200. I find that revocation of the Cancellation Decision is in the best interests of SM. She has experienced hardship as a young single mother and wants her daughter to grow up with a father. She would benefit from the Applicant's assistance in parenting their daughter. Consequently, I find that this consideration weighs moderately in favour of revocation of the Cancellation Decision.
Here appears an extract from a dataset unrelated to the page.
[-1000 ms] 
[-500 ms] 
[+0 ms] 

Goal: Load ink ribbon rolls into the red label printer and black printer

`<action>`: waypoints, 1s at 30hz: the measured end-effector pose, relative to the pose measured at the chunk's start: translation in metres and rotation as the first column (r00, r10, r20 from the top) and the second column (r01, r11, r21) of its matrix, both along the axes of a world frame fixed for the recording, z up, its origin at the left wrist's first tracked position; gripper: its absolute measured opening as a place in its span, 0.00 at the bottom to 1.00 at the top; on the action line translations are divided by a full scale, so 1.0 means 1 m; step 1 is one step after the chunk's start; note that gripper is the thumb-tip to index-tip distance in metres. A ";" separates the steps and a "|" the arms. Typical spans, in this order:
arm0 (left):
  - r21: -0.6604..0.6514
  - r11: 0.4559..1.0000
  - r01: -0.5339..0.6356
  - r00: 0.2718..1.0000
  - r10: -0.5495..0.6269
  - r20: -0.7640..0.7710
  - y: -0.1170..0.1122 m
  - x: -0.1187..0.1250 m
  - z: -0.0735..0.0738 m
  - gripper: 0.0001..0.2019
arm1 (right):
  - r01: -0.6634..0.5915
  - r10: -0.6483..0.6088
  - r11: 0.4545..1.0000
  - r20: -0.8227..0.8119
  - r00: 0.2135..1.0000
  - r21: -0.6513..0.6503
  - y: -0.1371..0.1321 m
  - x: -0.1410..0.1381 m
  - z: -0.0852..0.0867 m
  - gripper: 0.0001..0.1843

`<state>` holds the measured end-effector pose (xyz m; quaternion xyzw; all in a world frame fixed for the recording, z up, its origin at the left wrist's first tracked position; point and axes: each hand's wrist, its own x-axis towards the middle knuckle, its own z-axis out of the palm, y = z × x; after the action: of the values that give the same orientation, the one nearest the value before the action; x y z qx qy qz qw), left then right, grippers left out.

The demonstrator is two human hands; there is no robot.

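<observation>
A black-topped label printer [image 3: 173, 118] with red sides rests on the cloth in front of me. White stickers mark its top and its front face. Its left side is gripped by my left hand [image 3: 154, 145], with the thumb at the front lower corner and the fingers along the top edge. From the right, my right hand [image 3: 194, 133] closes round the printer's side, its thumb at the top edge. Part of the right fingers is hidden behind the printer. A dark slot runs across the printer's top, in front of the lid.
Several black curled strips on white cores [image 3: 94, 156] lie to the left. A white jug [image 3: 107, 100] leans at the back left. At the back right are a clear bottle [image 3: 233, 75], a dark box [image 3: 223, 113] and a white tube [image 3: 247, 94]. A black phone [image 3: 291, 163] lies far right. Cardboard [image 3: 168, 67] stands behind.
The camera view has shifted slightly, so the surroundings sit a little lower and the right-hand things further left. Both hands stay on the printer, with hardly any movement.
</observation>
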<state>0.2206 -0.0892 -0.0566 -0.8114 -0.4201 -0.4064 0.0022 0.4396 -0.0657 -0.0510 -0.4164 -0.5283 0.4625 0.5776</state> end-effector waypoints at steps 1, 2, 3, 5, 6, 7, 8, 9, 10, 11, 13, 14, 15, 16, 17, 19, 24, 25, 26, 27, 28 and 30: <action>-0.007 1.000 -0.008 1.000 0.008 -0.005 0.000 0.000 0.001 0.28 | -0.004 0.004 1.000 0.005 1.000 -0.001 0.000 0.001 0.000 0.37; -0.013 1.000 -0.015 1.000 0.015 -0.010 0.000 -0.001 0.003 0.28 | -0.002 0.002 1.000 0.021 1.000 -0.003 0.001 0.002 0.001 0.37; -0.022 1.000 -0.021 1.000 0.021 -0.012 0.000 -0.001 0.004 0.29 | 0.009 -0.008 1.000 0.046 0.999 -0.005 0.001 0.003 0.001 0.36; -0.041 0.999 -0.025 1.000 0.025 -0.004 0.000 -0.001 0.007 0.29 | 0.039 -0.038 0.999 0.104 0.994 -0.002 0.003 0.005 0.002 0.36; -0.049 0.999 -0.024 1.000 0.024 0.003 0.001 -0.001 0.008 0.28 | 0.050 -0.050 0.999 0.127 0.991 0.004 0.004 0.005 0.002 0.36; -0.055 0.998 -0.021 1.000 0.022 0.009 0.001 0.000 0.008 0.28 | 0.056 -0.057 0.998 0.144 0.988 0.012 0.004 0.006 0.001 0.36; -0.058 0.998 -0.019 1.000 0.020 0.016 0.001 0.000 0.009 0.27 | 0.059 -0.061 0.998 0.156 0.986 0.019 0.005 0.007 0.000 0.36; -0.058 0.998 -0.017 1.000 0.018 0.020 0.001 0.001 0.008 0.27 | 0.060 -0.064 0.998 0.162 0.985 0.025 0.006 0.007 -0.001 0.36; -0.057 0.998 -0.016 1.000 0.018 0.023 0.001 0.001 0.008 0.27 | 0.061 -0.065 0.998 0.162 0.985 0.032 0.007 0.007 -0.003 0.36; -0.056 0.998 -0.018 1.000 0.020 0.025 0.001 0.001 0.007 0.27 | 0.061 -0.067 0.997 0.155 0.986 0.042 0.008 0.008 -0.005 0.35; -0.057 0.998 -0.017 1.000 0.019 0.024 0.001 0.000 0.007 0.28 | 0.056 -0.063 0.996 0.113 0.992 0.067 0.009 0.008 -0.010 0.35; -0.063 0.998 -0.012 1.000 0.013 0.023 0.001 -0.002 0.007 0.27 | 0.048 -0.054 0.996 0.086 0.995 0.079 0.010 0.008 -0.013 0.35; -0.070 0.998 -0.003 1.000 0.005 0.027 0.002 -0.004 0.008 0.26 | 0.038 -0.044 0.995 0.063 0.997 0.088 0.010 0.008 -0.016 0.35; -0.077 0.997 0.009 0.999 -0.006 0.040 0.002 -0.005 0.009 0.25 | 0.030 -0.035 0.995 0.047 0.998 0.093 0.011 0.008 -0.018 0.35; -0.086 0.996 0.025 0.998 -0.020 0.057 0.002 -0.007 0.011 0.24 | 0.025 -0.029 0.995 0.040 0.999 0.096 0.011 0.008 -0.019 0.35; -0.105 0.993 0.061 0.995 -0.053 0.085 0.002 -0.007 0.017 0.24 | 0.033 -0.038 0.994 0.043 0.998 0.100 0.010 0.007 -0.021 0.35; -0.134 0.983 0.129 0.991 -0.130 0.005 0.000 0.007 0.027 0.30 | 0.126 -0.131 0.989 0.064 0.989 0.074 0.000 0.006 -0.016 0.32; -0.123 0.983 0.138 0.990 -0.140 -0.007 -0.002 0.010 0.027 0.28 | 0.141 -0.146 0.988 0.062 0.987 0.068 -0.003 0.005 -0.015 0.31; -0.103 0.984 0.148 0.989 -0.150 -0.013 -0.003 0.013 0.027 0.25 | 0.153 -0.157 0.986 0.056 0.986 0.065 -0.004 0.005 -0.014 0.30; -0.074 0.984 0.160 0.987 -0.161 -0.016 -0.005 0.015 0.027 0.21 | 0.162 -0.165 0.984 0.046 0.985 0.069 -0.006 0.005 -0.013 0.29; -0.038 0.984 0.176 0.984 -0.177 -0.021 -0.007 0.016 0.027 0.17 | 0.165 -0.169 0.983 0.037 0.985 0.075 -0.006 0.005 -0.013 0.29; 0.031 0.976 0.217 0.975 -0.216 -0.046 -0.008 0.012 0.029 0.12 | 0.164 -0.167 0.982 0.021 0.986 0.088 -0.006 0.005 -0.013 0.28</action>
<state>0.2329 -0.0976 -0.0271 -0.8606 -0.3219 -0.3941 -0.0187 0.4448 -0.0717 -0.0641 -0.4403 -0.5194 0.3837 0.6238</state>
24 The Tribunal also found that the applicant has strong ties to Australia because his immediate family members, as well as SM and their child, reside in Australia. This weighed moderately to strongly in favour of revocation.
25 As a separate consideration, the Tribunal acknowledged that if it were to affirm the Minister's decision, the applicant would face the prospect of prolonged or indefinite detention. This consideration weighed strongly in favour of revocation.
26 In its conclusion, after reviewing its findings on all the various considerations, the Tribunal said:
223. I find that the primary considerations that weigh strongly against the revocation of the Cancellation Decision outweigh the primary and other considerations that weigh in the Applicant's favour.
224. Specifically, the best interests of minor children (particularly the best interests of [the] Applicant's five-year-old daughter which weighed strongly, and his minor cousins which weighed moderately), Australia's international non-refoulement obligations (which weighed slightly), the Applicant's links to the Australian community (which weighed moderately to strongly), the extent of impediments if removed (which weighed slightly), impact on victims (which weighed moderately) and the prospect of indefinite detention (which weighed strongly) [are] in favour of revocation of the Cancellation Decision. However, I find that they are outweighed by the primary considerations of the protection of the Australian community, family violence and the expectations of the Australian community which all weighed strongly against the revocation of the Cancellation Decision.
225. In other words, the primary and other considerations that weigh in favour of revocation of the Cancellation Decision are not significant enough reasons which carry significant weight, so that I am satisfied that the Cancellation Decision should be revoked (Viane). That is, there is not another reason why the Cancellation Decision should be revoked. Therefore, the correct or preferable decision is to affirm the Reviewable Decision.